Task statement: Copy out the listing that follows exactly, dropping every picture.

Data segment:

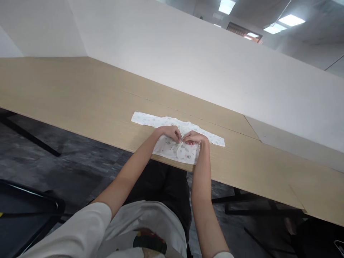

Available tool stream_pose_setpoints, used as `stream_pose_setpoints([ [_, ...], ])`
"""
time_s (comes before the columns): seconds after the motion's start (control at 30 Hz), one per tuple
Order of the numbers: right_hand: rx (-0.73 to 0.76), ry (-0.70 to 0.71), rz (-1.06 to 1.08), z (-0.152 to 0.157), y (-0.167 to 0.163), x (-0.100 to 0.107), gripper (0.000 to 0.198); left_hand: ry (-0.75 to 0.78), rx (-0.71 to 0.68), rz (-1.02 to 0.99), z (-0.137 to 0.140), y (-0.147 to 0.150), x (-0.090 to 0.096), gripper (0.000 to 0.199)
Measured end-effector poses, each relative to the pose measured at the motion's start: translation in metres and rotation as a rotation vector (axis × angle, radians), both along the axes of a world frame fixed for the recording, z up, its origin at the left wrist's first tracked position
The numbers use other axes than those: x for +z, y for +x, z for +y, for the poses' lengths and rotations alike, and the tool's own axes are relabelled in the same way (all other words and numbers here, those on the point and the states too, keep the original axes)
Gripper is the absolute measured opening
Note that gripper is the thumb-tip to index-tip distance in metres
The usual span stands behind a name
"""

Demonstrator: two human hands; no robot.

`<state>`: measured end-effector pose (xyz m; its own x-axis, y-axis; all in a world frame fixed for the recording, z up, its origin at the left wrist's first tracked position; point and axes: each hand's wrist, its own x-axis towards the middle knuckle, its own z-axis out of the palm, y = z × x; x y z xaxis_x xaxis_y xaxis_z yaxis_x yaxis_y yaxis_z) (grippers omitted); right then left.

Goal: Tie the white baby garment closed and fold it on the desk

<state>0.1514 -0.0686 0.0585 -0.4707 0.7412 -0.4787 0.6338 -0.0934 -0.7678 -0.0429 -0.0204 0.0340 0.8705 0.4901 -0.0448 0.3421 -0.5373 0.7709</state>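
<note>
White printed baby garment (172, 138) lies flat at the near edge of the wooden table (80, 96), its sleeves spread to both sides. Left hand (170, 132) and right hand (195, 137) meet at the garment's middle, fingertips pinched narrow on the cloth, nearly touching.

small white printed garment (172, 143), flat on table edge

— From my seat, the small print on the white patterned baby garment (172, 143) is too tiny to read. Can you tell what the fingers pinch?

— No. My left hand (170, 132) and right hand (195, 138) cover the garment's middle, and the light wooden table (80, 96) runs off both edges.
</note>
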Motion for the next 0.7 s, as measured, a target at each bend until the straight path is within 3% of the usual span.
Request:
stream_pose_setpoints([
  [0.33, -0.037, -0.026, 0.056, -0.004, -0.005, 0.005, 0.018, -0.102, 0.009, -0.060, 0.000, -0.002, -0.002, 0.023],
  [0.7, 0.016, 0.008, 0.071, 0.006, -0.004, -0.007, 0.021, -0.152, 0.044, -0.142, 0.000, -0.001, 0.000, 0.024],
])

Exercise result:
Available tool stream_pose_setpoints, used as `stream_pose_setpoints([ [_, ...], ])`
"""
time_s (comes before the columns): seconds after the motion's start (control at 30 Hz), one per tuple
Order of the numbers: right_hand: rx (-0.73 to 0.76), ry (-0.70 to 0.71), rz (-1.06 to 1.08), z (-0.152 to 0.157), y (-0.167 to 0.163), x (-0.100 to 0.107), gripper (0.000 to 0.198); left_hand: ry (-0.75 to 0.78), rx (-0.71 to 0.68), rz (-1.02 to 0.99), z (-0.137 to 0.140), y (-0.147 to 0.150), x (-0.090 to 0.096), gripper (0.000 to 0.199)
Measured end-effector poses, each relative to the pose measured at the motion's start: translation in metres and rotation as a rotation vector (axis × angle, radians), both along the axes of a world frame fixed for the recording, z up, its origin at the left wrist's first tracked position
The numbers use other axes than those: x for +z, y for +x, z for +y, for the poses' lengths and rotations alike, and the tool's own axes are relabelled in the same way (all other words and numbers here, those on the point and the states too, keep the original axes)
Gripper is the absolute measured opening
Note that gripper is the thumb-tip to index-tip distance in metres
The usual span stands behind a name
"""

Demonstrator: two human hands; no robot.

`<state>`: measured end-effector pose (xyz m; its own x-axis, y-axis; all in a world frame fixed for the recording, z up, its origin at the left wrist's first tracked position; point and axes: each hand's wrist, its own x-axis towards the middle knuckle, its own z-axis out of the palm, y = z × x; x y z xaxis_x xaxis_y xaxis_z yaxis_x yaxis_y yaxis_z) (grippers omitted); right then left.

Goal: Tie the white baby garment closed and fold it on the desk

<state>0.1514 -0.0686 0.0585 -0.4707 0.7412 -0.4787 0.6338 -0.0934 -0.7678 -0.0429 -0.0204 0.0340 0.8705 0.4901 -0.0448 0.3421 -0.5373 0.7709</state>
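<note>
White printed baby garment (172, 138) lies flat at the near edge of the wooden table (80, 96), its sleeves spread to both sides. Left hand (170, 132) and right hand (195, 137) meet at the garment's middle, fingertips pinched narrow on the cloth, nearly touching.

small white printed garment (172, 143), flat on table edge

— From my seat, the small print on the white patterned baby garment (172, 143) is too tiny to read. Can you tell what the fingers pinch?

— No. My left hand (170, 132) and right hand (195, 138) cover the garment's middle, and the light wooden table (80, 96) runs off both edges.
</note>
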Motion for the next 0.7 s, as measured, a target at each bend until the straight path is within 3% of the usual span.
Request:
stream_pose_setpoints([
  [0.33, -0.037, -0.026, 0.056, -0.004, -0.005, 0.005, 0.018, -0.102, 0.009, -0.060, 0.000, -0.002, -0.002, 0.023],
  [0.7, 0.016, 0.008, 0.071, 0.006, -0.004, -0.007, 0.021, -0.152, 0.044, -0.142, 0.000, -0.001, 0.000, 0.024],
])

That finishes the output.